To visualize the arrangements of LukF and Hlg2 in the pore complex, we constructed a GST fusion protein of LukF (GST-LukF) and used it together with wild-type protein of Hlg2 to form GST-tagged pore complexes for electron microscopy. X-ray crystallography for monomeric LukF showed that the N terminus of LukF is exposed at the protein surface and that it is located in the site opposite to the putative stem domain that may be inserted into the cell membrane to form the transmembrane pore (11, 12). Therefore, the GST portion of the fusion protein was expected to not hinder assembly of GST-LukF into functional pore complex, and it may be observed as a tag protruding from the ring-shaped structure. In fact, the constructed GST-LukF exhibited hemolytic activity as high as wild-type LukF in the presence of Hlg2, and the ring-shaped structures with outer and inner diameters of 9 and 3 nm, respectively, were observed on the surface of toxin-treated erythrocytes (results not shown). After solubilization of the toxin-treated erythrocyte membranes with 2% (wt/vol) SDS, the pore complexes of GST-LukF and Hlg2 were purified by sucrose gradient centrifugation, stained with 1% sodium phosphotungstic acid, and subjected to electron microscopy. As shown in Fig. 5, ring-shaped structures were associated with four or three ellipsoidal particles (i.e., probably the GST portion of GST-LukF molecules) possessing the major axis of 4 to 6 nm. In the rings carrying four particles (Fig. 5A-5C), no or one subunit seemed to be situated between the positions of two GST-LukF subunits. In contrast, one or two subunits were expected to be present between the positions of GST-LukF subunits in the rings carrying three particles (Fig. 5D to F). Thus, the positions of GST-LukF in the rings were found to meet the expected positions of GST-LukF in the alternate arrangements of LukF and Hlg2 in ratios of 4:3 or 3:4.

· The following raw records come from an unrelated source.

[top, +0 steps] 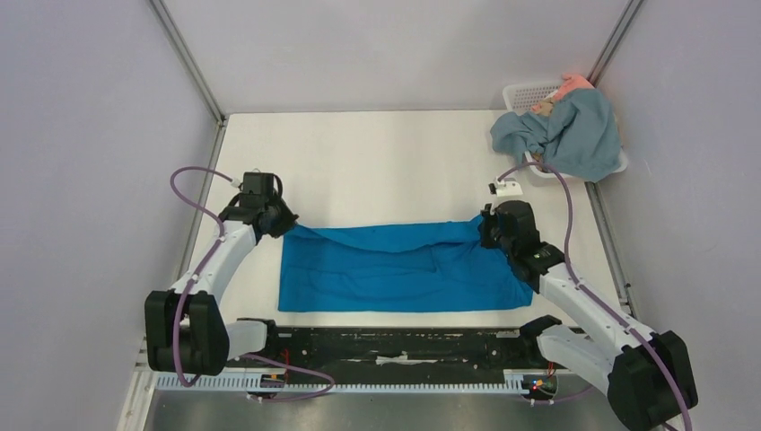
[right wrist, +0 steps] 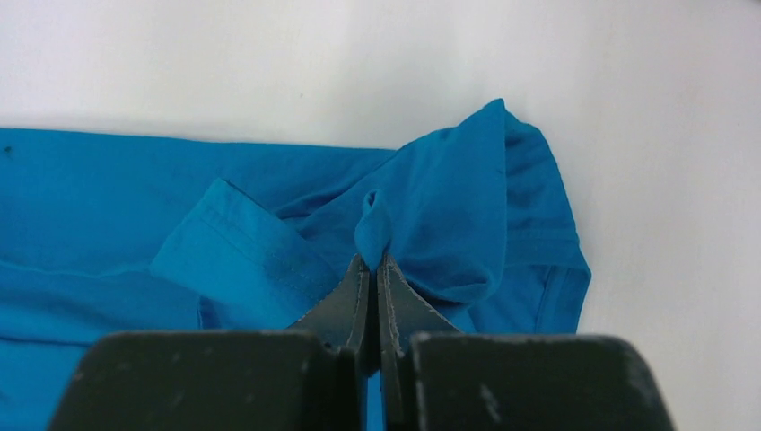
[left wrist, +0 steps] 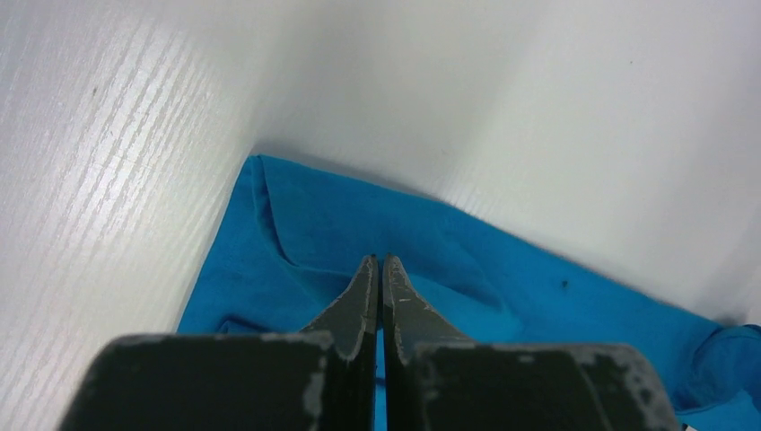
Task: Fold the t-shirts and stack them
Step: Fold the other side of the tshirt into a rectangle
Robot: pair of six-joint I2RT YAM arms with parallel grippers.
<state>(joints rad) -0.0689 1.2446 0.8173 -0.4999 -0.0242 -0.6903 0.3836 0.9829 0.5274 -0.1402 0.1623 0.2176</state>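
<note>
The cobalt-blue t-shirt (top: 395, 269) is spread on the table (top: 377, 153) as a long band stretched between the two pincers, and its far edge appears to have been turned over onto itself. The right pincer (right wrist: 376, 262) is closed on a small pucker of this cloth, held just at its tips, with a sleeve hem lying just beside them and the shirt's end bunched beyond them. The left pincer (left wrist: 378, 262) is seen with its fingers pressed together above the shirt's opposite corner. The cloth lies directly beneath and ahead of the tips, but whether any of it is nipped between them cannot be told. Well beyond the right pincer, a grey-blue t-shirt (top: 574, 135) is draped in a heap over a white basket (top: 525, 92), with a salmon-pink cloth (top: 574, 85) showing at its far side. The task is judged to be at an early stage: one shirt is only partly folded, further folds are needed to shorten the band, the other garments are untouched, and no stack has been begun.
</note>
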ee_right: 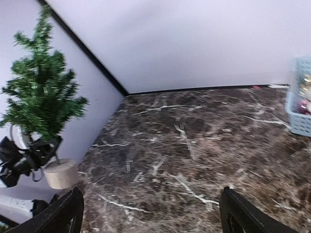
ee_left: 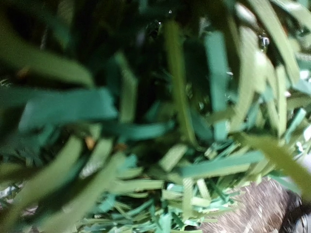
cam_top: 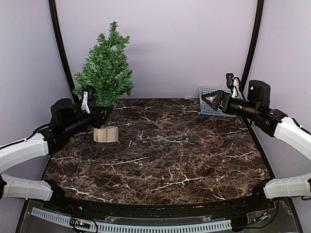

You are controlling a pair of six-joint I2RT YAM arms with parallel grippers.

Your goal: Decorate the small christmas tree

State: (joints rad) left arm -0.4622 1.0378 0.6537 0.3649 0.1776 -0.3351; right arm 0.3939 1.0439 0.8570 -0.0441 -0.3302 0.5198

FIG. 5. — Visualization of the molecular arrangement of LukF and Hlg2 in the pore complex by use of GST fusion proteins of LukF. Pore complexes consisting of GST-LukF and Hlg2 were isolated from human erythrocyte membranes as described in Materials and Methods, except that GST-LukF was used at a concentration of 19 μg/ml instead of at 10 μg/ml. Purified pore complexes were stained with 1% (wt/vol) sodium phosphotungstic acid and were tested under an electron microscope. The ellipsoidal particles, which are indicated by arrowheads, may correspond to the GST part of GST-LukF. Note that the arrowheads are directed to GST-LukF in the alternate arrangements, which are illustrated below. In the illustrations, closed and open circles indicate LukF and Hlg2, respectively, and ellipses indicate the GST part of GST-LukF. Bars, 10 nm.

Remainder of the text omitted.